People gathering at dawn at Stonehenge on the winter solstice in 2012. The project aims to to cut congestion and reduce the audio and visual impact of traffic from the nearby A303 (Mike Peel/ BY-SA 4.0)
UK agency National Highways has named an Italian-Spanish-Austrian joint venture as preferred bidder for the controversial project to build a road tunnel bypass near Stonehenge in southern England.

The “More JV” comprises Italy’s Webuild (42.5% share), Spain’s FCC Construcción, and Austrian-headquartered BeMo Tunnelling. If the scheme goes ahead, the JV will undertake the £1.25bn (€1.5bn) contract to build an approximately 3km tunnel and main construction work for the A303 Amesbury to Berwick Down project, conceived to cut congestion and reduce the audio and visual impact from traffic on the busy A303 nearby.

The UK government approved the scheme in 2020, but campaigners including historians, archaeologists and environmentalists launched a high court challenge to stop it, claiming it would damage many of the site’s artefacts. The court ruled in their favour in July last year.

However, the UK’s transport ministry continues to pursue the project and has been considering its options.

More JV’s render of the scheme (Courtesy of Webuild)

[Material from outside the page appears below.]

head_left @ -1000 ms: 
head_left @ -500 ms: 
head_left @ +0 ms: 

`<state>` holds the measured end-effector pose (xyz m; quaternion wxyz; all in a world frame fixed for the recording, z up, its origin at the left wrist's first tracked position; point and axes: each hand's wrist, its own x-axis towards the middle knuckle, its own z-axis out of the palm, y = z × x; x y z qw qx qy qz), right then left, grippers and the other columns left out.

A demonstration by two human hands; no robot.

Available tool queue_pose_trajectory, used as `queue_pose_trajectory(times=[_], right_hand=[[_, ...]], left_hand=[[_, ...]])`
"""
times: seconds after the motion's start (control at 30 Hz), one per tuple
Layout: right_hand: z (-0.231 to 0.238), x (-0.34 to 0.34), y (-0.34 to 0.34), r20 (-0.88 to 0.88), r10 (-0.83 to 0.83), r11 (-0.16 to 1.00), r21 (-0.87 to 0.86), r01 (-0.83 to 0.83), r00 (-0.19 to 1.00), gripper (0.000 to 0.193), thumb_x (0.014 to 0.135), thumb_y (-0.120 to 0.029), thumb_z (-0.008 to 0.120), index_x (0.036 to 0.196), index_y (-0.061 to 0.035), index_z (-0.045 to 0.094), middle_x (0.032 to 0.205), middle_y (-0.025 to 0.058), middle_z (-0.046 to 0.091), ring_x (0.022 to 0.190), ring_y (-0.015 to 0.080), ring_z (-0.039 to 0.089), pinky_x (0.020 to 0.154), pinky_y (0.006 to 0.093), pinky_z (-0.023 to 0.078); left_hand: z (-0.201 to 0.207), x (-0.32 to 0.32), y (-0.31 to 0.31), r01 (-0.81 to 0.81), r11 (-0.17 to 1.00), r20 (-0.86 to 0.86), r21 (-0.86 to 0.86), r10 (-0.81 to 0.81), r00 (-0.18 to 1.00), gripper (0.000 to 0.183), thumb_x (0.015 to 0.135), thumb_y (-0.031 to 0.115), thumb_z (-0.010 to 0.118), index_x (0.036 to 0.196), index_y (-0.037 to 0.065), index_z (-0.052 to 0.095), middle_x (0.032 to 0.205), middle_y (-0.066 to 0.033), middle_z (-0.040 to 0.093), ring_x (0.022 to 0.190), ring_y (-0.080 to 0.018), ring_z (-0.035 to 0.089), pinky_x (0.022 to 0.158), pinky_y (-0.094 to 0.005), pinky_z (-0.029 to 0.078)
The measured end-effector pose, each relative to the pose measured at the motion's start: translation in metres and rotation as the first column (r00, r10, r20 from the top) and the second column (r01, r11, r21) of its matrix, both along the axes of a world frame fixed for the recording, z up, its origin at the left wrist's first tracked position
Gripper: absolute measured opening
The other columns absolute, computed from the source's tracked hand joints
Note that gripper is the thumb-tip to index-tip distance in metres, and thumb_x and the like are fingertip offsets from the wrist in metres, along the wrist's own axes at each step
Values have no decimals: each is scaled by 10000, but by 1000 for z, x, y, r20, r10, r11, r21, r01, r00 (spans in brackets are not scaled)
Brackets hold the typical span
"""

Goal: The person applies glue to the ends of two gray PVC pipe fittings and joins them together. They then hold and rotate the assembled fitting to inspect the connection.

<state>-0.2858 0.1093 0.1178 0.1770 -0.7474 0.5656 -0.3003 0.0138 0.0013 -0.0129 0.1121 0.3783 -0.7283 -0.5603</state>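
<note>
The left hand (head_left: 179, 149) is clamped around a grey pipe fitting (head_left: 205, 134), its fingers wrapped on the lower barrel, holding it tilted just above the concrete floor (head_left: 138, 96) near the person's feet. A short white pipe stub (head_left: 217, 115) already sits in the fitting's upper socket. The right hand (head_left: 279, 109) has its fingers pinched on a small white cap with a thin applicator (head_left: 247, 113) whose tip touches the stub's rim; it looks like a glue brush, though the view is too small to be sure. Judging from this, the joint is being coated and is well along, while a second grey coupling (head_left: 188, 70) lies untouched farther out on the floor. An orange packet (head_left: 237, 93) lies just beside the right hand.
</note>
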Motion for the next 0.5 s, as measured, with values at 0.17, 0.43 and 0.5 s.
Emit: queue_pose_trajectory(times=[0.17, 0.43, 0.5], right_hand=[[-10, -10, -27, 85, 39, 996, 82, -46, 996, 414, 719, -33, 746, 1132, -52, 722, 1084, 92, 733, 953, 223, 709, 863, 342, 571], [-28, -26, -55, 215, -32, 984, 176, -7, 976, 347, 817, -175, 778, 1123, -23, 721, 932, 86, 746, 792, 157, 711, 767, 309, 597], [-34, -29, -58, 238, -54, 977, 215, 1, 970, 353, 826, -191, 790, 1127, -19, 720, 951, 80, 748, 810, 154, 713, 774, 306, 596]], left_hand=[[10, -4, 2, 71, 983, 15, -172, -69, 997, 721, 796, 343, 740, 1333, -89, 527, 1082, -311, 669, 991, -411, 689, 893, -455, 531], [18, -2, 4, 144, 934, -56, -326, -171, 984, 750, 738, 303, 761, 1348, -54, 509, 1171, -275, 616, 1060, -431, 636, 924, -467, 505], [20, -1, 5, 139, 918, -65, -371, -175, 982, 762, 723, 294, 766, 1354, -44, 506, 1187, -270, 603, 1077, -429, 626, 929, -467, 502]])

On the selection of the More JV, Derek Parody, National Highways’ project director for the scheme, said: “The contract will only become live once the Secretary of State has concluded the planning process.

“The announcement of a preferred bidder in no way pre-empts any decision, and once that is finalised, and should the Development Consent Order be granted, having a contractor in place will put us in the strongest possible position to deliver this transformational scheme and deliver the benefits we know it can.”

The proposed project includes building 13km dual carriageway, a twin tunnel at least 3.3km long following the existing A303 route but around 40-50m farther away from the henge itself, a new bypass to the north of the village of Winterbourne Stoke, and junctions with the A345 and A360 either side of the World Heritage Site. Work is estimated to take five years.

More JV has enlisted a design consortium involving Atkins, Jacobs and Spanish designer Sener.

In a statement, the JV said: “For the companies that are part the MORE JV – Webuild, FCC Construcción, and BeMo Tunnelling – this project is a clear example of the development of sustainable, innovative infrastructures that not only provide traffic solutions but also improve people’s quality of life.”